Ausländergesetz: Scheinehen bleiben schwierig zu bekämpfen
Aktualisiert

Ausländergesetz: Scheinehen bleiben schwierig zu bekämpfen

Zivilstandesbeamte sind überzeugt: Auch nach der Annahme des Ausländergesetzes wird es schwierig sein, Scheinehen zwischen Schweizern und Ausländern zu bekämpfen.

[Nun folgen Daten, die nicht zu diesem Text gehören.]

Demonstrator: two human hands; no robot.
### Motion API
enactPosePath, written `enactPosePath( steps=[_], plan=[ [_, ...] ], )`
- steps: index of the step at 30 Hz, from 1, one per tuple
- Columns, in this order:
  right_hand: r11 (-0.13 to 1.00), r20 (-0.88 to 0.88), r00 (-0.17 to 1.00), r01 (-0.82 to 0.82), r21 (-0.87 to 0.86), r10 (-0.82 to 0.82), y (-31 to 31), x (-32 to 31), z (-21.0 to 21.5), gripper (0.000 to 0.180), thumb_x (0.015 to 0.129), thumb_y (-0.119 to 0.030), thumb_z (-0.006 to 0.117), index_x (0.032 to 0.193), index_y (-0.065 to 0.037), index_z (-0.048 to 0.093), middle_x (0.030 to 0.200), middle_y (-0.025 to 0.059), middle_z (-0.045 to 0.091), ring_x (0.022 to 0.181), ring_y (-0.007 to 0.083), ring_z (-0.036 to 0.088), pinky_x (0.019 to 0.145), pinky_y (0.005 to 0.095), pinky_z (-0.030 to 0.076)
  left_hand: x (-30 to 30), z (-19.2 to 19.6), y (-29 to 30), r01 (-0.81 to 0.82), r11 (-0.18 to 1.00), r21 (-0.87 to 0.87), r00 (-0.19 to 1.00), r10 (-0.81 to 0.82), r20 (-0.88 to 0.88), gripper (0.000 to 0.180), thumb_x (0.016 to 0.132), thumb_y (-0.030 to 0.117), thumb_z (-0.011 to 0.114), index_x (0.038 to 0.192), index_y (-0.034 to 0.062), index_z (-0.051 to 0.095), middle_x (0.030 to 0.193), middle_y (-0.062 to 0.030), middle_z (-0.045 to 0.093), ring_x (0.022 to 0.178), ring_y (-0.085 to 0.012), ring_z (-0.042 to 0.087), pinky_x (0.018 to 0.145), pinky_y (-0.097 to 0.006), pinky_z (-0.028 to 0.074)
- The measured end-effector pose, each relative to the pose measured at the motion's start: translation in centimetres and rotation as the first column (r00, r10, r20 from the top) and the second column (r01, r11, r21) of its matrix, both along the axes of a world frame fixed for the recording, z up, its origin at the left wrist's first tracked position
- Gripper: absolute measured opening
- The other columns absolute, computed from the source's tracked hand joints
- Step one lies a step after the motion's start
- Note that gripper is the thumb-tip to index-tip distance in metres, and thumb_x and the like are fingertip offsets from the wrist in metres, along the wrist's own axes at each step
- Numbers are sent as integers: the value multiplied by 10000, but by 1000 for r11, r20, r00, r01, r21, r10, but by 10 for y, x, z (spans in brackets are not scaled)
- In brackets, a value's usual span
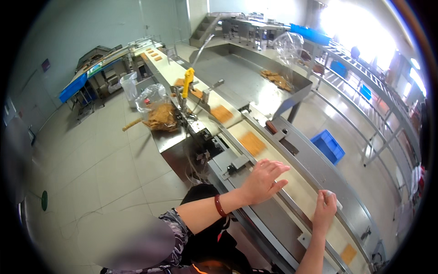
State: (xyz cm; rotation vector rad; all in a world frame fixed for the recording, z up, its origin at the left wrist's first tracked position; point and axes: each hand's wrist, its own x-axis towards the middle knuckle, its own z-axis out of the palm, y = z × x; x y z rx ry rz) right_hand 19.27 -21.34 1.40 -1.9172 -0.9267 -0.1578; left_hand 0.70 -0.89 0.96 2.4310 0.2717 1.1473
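Lying in a clear bag (157, 112) at far left was a heap of brown sheets. Further right, the left hand (263, 181) hovered flat, fingers spread, over the pale belt (299, 189) — the right hand (325, 208) gripped something small and white (329, 196) at the belt's edge.

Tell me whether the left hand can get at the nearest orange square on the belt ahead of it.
Probably yes. The left hand hovers open over the pale belt, and the orange square lies flat just beyond its fingertips with bare belt between. Nothing covers the square.
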Motion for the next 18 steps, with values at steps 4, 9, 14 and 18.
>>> enactPosePath(
  steps=[4, 9, 14, 18],
  plan=[
    [999, -28, 999, 35, -8, -36, -2, -4, 4, 112, 1009, -74, 618, 967, 19, 665, 953, 108, 635, 941, 253, 623, 870, 368, 492, -1, 4, 0, 22, 1000, 7, 996, -22, 86, 345, 1045, 339, 608, 1280, 91, 653, 1192, -95, 686, 1186, -285, 632, 1081, -458, 410],
    [1000, -51, 999, -1, 18, 2, 0, -3, 3, 103, 1008, -68, 615, 970, 13, 664, 947, 102, 626, 938, 242, 616, 865, 364, 489, -2, 4, 0, 12, 1000, 4, 993, -13, 114, 285, 1039, 312, 622, 1211, 93, 682, 1148, -84, 696, 1150, -279, 642, 1062, -454, 422],
    [1000, -52, 999, 3, 24, -1, 0, -2, 0, 90, 1001, -55, 614, 975, 15, 664, 948, 104, 624, 937, 243, 616, 865, 364, 487, -3, 3, 1, 32, 999, 23, 994, -34, 106, 242, 1028, 283, 639, 1174, 97, 690, 1132, -72, 699, 1104, -277, 647, 1032, -444, 438],
    [999, -34, 999, 19, 26, -18, -2, 0, -2, 83, 995, -49, 617, 984, 15, 668, 949, 105, 625, 935, 242, 620, 869, 363, 488, -1, 2, -1, 71, 997, 21, 990, -73, 118, 208, 1021, 260, 651, 1151, 102, 691, 1123, -64, 700, 1087, -268, 648, 1024, -444, 441]
  ],
)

«Kein Standesbeamter möchte allein den schweren Entscheid treffen, ob es sich um eine Scheinehe handelt oder nicht», sagte Beatrice Rancetti, Standesbeamtin in Liestal und Präsidentin des Schweizischen Verbandes für Zivilstandswesen, am Montag auf Anfrage.

Deshalb verlangt der Verband, dass ein Entscheid nur zusammen mit der Fremdenpolizei und den kantonalen Aufsichtsbehörden für das Zivilstandswesen gefällt werden kann. Auch sollen die Kriterien für die Verweigerung einer Eheschliessung in der Verordnung zum Gesetz möglichst klar definiert werden.

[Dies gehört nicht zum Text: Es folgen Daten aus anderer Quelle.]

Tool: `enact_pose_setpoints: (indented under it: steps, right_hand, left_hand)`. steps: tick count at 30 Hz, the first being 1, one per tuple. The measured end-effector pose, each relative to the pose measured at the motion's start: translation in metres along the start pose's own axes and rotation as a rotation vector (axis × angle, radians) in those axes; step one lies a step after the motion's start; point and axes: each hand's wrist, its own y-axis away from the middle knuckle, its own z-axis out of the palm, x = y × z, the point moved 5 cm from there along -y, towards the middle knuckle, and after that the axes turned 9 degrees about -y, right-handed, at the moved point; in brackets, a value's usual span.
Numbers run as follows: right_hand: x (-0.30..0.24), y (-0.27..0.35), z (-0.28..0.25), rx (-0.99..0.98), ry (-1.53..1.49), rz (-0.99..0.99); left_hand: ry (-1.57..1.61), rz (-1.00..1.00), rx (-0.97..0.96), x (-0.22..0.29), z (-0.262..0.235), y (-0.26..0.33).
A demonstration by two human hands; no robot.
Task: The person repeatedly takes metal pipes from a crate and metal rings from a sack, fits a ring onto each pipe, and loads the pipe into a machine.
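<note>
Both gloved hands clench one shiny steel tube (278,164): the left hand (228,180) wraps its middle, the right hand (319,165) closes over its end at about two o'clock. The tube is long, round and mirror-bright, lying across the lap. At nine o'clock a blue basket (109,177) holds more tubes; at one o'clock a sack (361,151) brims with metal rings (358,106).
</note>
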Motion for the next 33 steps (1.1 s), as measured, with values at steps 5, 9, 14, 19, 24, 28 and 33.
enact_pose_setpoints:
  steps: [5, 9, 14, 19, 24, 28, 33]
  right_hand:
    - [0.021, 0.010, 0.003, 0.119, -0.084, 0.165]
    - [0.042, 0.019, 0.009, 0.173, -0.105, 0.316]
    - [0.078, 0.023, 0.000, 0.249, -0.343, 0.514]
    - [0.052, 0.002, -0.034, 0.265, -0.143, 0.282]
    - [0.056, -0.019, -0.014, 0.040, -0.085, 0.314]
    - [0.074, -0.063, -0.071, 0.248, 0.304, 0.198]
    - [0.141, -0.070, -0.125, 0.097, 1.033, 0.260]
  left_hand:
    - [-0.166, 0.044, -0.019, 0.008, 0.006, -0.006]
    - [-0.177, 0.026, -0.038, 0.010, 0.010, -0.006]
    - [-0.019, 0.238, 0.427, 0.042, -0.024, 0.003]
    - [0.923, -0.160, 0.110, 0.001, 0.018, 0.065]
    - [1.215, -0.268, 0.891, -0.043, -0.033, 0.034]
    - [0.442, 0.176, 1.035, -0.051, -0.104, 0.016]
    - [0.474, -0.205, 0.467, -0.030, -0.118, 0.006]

Das Ausländergesetz, das am Sonntag von 68 Prozent der Stimmenden angenommen wurde, gibt den Standesbeamten das Recht, eine Eheschliessung zu verweigern. Damit sollen Ehen verhindert werden, die einzig eine Aufenthaltsbewilligung für den ausländischen Ehepartner erwirken wollen.

Deutschland kennt bereits seit einigen Jahren ähnliche Bestimmmungen. Die Erfahrung zeige dort, dass es trotzdem sehr schwierig sei, Scheinehen zu verhindern, sagte Rancetti. Komme ein Fall vor Gericht, bekomme der Standesbeamte sehr selten Recht. «Es genügt, wenn die Eheleute aussagen, sie würden sich lieben.»

In der Schweiz gibt es nach Angaben des Bundesamtes für Migration pro Jahr einige Dutzend Scheinehen. Das neue Ausländergesetz wird voraussichtlich auf Anfang 2008 in Kraft treten.